Emojle: Solving Wordle by Emoji Alone

2022-02-06

Emojle is an emoji-based Wordle solver. Using only publicly-tweeted color square patterns and Wordle’s set of 12,972 five-letter English words, this tool narrows the set of words down, ideally ending on the one and only word that could have produced the combination of tweeted emoji patterns.

You can do a Twitter search to find the latest puzzle, then hone the search to the day’s quoted puzzle (such as "Wordle 225").

If you just want to see how it works, try these: YG..G, YYYG., GYGYY, GGGYY, and .G.YG. Based on those five emoji strings, the tool can uniquely identify the word “posse”: those guesses must have belonged to players who had guessed words like “solve”, “sposh”, “pesos”, “poses”, and “loupe” respectively. If you skip the first guess YG..G or remove it using the remove button to the right, you’d see that “alien” is also a candidate, in which case the guesses must have been words like “lines”, “anile”, “aline”, and “sloan”.


Background and Motivation

Josh Wardle’s game Wordle, hosted at powerlanguage.co.uk, is a word guessing game. Players have six tries to guess the five-letter English word; each guess must be a valid word. The letters are then marked: yellow (blue in color-blind mode) for a letter that is in the word but in the wrong position, and green (orange in color-blind mode) for a correct letter in the right position. Only one puzzle is available per day, though all 2,315 puzzles (October 2021 to October 2027) are known via the game’s posted code.
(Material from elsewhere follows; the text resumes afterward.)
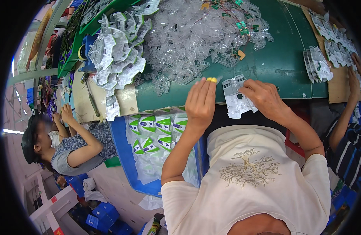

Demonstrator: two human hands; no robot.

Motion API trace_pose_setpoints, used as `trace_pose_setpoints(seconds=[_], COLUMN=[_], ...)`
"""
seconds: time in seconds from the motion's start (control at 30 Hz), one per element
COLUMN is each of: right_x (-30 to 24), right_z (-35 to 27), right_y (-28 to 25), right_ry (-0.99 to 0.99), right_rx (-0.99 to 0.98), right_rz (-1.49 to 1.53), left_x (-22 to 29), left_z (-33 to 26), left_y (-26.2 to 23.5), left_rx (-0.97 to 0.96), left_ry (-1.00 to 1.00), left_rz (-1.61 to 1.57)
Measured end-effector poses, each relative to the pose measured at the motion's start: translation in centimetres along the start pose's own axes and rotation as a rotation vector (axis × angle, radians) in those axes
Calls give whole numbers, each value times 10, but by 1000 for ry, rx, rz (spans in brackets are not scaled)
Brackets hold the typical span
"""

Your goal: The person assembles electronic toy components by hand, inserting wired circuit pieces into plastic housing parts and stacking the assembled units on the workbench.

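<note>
Head view, left hand: the left hand [200, 102] lies flat, fingers together and stretched out on the edge of the green work table [282, 58], holding nothing; small yellow caps sit on its fingertips [211, 80].
Head view, right hand: the right hand [265, 98] pinches the clear moulded plastic blister tray [236, 98] at its right edge.
Tray position: on the table's near edge, between the two hands.
Behind: a big heap of clear plastic pieces [188, 35] and a stack of silvery blister shells [116, 55].
Left, below table: blue crate [123, 156] with green-and-white packaged items [157, 129].
Others: a seated person [67, 149] at far left; another person's striped sleeve [349, 152] at right.
</note>
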State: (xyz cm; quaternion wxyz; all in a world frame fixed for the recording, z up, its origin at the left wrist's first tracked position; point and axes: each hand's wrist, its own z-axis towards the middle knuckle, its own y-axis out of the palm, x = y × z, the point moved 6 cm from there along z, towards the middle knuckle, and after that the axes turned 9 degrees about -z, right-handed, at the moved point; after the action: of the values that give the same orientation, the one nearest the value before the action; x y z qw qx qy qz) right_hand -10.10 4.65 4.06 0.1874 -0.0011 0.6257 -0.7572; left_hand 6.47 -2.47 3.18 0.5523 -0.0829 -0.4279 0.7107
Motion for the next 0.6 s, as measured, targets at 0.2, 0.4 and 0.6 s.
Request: trace_pose_setpoints(seconds=[0.2, 0.4, 0.6], right_x=[6, 9, 9], right_z=[-5, -4, -5], right_y=[0, -1, 3], right_ry=[21, -15, -56], right_rx=[-13, 1, 60], right_rz=[4, 13, 29], left_x=[-3, 1, 26], left_z=[-17, -8, 10], left_y=[8, 4, 24], left_rx=[-227, -141, -200], left_ry=[-77, -145, 68], left_rz=[-74, -314, -365])
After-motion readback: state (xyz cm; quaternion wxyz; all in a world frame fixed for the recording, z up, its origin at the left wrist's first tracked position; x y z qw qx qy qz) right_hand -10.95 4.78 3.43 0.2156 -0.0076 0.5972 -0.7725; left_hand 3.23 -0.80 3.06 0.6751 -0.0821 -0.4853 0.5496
Wordle’s popularity is due in part to the clever social media trick of encouraging users to post their spoiler-free guesses: rather than posting the words, the app encourages sharing a grid of emoji. In this way, as The Verge’s James Vincent points out, “each grid tells a story with wonderful concision. With just 30 squares and three colors, Wordle’s emoji results convey narratives of luck, frustration, perseverance, and failure; each grid a miniature story, like a landscape painted in a matchbox.” From the shape of the squares, a reader can tell how quickly a solution came—or how close the player came without a victory.

My strategy of starting with a different word each day is beginning to show its flaws. But if I’ve learned anything from being an American, it’s never to change course no matter how catastrophic a policy proves to be.

Wordle 224 4/6

⬜⬜⬜⬜⬜
⬜🟩⬜🟩⬜
⬜🟩🟩🟩🟩
🟩🟩🟩🟩🟩

— John Green (@johngreen) February 1, 2022

Of course, some players post their unredacted games or screenshots, and others post their commentary or oblique hints. Clever readers can also infer from the scores whether a word is common or obscure, or based on a known player’s strategy or common starting word they could infer something about that first guess. But what about the emoji itself: If nobody gave any hints other than emoji, could you still guess the word?
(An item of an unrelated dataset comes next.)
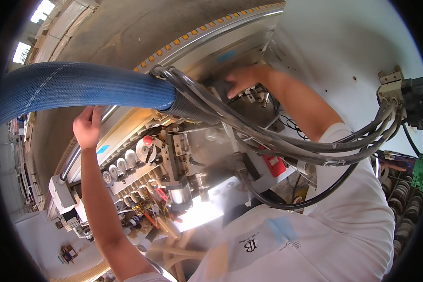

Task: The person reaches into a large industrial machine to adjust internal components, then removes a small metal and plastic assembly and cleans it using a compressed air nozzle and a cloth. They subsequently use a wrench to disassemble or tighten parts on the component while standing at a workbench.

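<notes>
My left hand (87,128) is raised at the left, its curled fingers meeting the lower edge of a thick blue ribbed hose (98,84). The hose partly covers the fingertips, so what they hold, if anything, is hidden. My right hand (250,81) reaches into the machine's recess at the upper middle, beside a dark block (216,87). Motion blurs its fingers, and whether they grip the block cannot be told. Small metal fittings (258,95) sit just below that hand. Black cables (268,138) run from the hose end across below my right forearm.
A metal rail with a yellow-marked strip (188,35) curves behind the hose. Below are a roller with a red knob (147,141), a metal cylinder (179,195) and several hand tools (157,218). A red box (273,164) and a white panel (343,51) stand on the right.
</notes>
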A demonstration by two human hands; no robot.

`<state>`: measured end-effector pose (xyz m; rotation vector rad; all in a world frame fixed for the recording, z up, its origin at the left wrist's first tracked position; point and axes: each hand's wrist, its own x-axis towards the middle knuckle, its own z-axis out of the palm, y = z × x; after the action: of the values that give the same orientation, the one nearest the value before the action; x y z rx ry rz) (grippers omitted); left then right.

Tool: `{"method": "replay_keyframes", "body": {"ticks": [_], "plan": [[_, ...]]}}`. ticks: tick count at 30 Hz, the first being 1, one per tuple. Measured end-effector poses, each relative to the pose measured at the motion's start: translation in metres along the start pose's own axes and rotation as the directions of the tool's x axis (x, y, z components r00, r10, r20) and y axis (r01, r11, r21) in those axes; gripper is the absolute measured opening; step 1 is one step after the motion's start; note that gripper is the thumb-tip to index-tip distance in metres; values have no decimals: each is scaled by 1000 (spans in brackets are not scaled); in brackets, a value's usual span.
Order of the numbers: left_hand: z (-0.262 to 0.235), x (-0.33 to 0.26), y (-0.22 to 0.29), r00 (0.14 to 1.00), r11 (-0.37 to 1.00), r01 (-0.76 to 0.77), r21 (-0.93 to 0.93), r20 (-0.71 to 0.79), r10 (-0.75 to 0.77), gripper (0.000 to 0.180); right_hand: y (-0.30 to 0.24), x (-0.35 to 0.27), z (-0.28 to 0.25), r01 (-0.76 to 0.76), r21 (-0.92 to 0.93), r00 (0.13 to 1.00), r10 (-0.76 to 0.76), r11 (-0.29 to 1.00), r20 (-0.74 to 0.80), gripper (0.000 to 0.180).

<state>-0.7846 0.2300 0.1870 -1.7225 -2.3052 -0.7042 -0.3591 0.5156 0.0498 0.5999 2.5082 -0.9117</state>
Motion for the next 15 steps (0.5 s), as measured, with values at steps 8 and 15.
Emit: {"method": "replay_keyframes", "body": {"ticks": [8,15], "plan": [[1,-1,3,1000,1000,2,8,-27,-2,28,-1,8,8,64,125,994,-74,990,76,58],[2,-1,8,999,1000,9,-28,-36,-10,28,-9,-8,79,-65,-338,712,-194,939,-675,47]]}}
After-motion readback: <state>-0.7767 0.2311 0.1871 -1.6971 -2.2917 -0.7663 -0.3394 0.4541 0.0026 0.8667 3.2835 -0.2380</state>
The emoji do convey information. Of the 12,972 valid input words, a result like “⬜🟩🟩🟩🟩” (.GGGG) could only come from the 8,385 words where, if you replace the first letter, it could produce another valid word. A word like “churn” would be impossible, though “frail” and “grail” are both possible. Likewise, “🟩🟨🟨🟩🟩” (GYYGG) narrows the set to the 458 words where the second and third letters could be swapped to produce another valid word. With the data from enough interesting guesses, you could determine which single word is the only given word that could produce the visible emoji strings.

How it works

In an emoji pattern, there are 3⁵ possible emoji: each of 5 characters can be in any of 3 states. In practice, some of those are impossible; any pattern with four green characters and one yellow is nonsense, since the yellow character has no open position to swap to. Likewise, some of them have no value: all-white and all-green patterns exist for every single word. For this prototype, I assume that we care about the full set of 243 patterns per word, in part because that makes it very easy to convert from pattern to number and back again.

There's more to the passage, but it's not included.